The stereotypes associated with women, that they are supposed to look after the household chores, whereas men go out for work, are responsible for raising children, are not supposed to be too educated, are not as strong as men, don’t deserve equal pay as men for the same work reflect the deep- rooted bias of the society. In India, this attitude is entrenched in the minds of the people, both in rural and urban societies. For instance, in 2012, the World Bank estimated that 2.5 lakhs girls were killed in India each year over the last two decades. This because several people in India prefer a son over a daughter. This bias continues in the way a boy and a girl are brought up in a family. A boy is marked to be the bread winner of the family and hence, looked after well, in terms of quantity and quality of food, educational opportunities are provided to him and so on. A girl, on the other hand, is devoid of such opportunities. They are thought to be non-productive members of a family and their roles are limited to the household. Furthermore, boys have easy access to higher education and are allowed to make a career for themselves, whereas women are pressurised into marrying at a certain age and look after their families. The practice of dowry is still prevalent in India. UNICEF estimates that around 5000 women are killed in dowry related incidents each year in India. Empowerment, therefore, remains a mirage.

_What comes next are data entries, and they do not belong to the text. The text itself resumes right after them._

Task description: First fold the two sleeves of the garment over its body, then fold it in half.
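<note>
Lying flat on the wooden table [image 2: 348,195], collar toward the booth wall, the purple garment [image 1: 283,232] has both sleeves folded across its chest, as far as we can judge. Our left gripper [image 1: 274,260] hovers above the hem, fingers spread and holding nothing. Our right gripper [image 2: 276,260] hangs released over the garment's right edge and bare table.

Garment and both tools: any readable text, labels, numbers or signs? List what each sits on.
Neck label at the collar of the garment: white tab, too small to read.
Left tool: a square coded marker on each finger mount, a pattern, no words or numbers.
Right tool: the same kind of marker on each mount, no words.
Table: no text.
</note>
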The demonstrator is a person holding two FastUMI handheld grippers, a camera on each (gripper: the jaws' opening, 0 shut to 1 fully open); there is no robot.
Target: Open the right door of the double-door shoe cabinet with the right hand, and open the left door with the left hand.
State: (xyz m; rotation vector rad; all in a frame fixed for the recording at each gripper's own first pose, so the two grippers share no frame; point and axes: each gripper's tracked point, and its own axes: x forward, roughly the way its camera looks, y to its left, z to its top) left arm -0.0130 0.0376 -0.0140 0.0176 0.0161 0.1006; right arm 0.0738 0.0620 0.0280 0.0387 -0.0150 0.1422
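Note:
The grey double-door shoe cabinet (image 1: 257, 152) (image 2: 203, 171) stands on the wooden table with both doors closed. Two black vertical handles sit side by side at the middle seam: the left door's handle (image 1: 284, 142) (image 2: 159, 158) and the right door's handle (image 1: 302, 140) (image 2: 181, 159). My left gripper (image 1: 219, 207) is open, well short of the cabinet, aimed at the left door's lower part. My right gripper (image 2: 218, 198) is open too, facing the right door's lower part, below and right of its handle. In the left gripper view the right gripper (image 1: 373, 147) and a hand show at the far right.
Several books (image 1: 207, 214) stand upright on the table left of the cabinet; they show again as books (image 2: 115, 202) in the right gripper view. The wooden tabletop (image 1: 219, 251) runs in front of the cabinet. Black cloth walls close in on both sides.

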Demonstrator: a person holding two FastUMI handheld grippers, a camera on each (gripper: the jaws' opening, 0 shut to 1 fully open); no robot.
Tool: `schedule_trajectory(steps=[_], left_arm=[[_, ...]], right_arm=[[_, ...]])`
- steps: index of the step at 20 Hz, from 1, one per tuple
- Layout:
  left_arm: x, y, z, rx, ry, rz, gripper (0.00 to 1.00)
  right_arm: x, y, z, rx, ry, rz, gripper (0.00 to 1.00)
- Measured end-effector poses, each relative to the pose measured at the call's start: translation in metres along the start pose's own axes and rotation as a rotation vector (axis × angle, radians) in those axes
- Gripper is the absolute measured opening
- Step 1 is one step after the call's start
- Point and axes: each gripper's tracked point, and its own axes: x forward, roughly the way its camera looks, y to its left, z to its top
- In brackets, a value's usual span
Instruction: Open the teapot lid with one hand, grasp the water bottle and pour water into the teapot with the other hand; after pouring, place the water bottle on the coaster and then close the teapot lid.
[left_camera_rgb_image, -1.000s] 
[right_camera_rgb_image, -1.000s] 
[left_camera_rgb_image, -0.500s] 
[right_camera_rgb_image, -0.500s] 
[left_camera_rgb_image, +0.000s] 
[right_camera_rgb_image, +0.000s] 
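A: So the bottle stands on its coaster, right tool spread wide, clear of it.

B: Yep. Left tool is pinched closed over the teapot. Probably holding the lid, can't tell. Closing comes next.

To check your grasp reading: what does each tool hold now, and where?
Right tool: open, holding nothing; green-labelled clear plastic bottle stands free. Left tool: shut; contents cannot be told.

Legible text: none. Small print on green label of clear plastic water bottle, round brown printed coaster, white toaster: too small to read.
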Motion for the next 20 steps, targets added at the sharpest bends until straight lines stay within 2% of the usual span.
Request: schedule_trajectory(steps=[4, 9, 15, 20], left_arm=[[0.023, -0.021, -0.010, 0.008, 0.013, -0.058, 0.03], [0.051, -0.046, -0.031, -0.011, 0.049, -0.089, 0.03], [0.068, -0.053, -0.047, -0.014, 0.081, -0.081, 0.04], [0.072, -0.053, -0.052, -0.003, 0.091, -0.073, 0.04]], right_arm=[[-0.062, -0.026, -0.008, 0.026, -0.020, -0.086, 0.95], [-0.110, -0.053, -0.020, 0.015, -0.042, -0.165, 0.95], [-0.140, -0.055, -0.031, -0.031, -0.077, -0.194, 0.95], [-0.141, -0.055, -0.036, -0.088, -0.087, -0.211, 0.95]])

We tend to celebrate the few women who have achieved something in their lives despite facing hurdles at every step but ignore the several other women who remain buried under the stereotypes and are not given support.

The government of India has been taking a flurry of measures to correct the gender bias and support women. For instance ‘Priyadarshini’- a pilot programme for women empowerment, ‘Support to Training and Employment Programme’- to develop skills of women for self and employment, ‘Udaan’- to promote girl education and ‘Sukanya Samridhi Yojana’-under which girl child below 10 years will have bank accounts with more interest to name a few. These schemes are also an acknowledgment of the fact that gender bias is a reality, that women remain a neglected lot, and until that is tackled, women empowerment will remain a hollow idea. 

Undoubtedly, there has been a marked improvement in the condition of women. More and more women are making their presence felt in all walks of life, be it academics, sports, entrepreneurships or politics. There are more women role models such as Sania Mirza, Saina Nehwal, Kiran Bedi, Anoushka Shankar, Aruna Roy and Arundhati Bhattacharya to inspire the young generation of women to break free from the shackles of patriarchy, assert themselves confidently and pursue their dreams. Though the Indian Parliament is yet to pass the bill which seeks to provide reservation to women in the Parliament, the number of women representatives in the Parliament has been steadily increasing. This augurs well for the future.

Education and empowerment go hand in hand. If we are to empower girls, it is imperative to give women access to education. It is no coincidence that an improvement in the condition of women has coincided with an increase in the literacy rates of women to more than 50 per cent today. It is also important, at the same time, to sensitise the men of the society on gender issues so that the existing gender bias can be wiped off.

Swami Vivekananda rightly said that “It is impossible to think about the welfare of the world unless the condition of women is improved. It is impossible for a bird to fly on only one wing.” The world can no longer neglect half its population.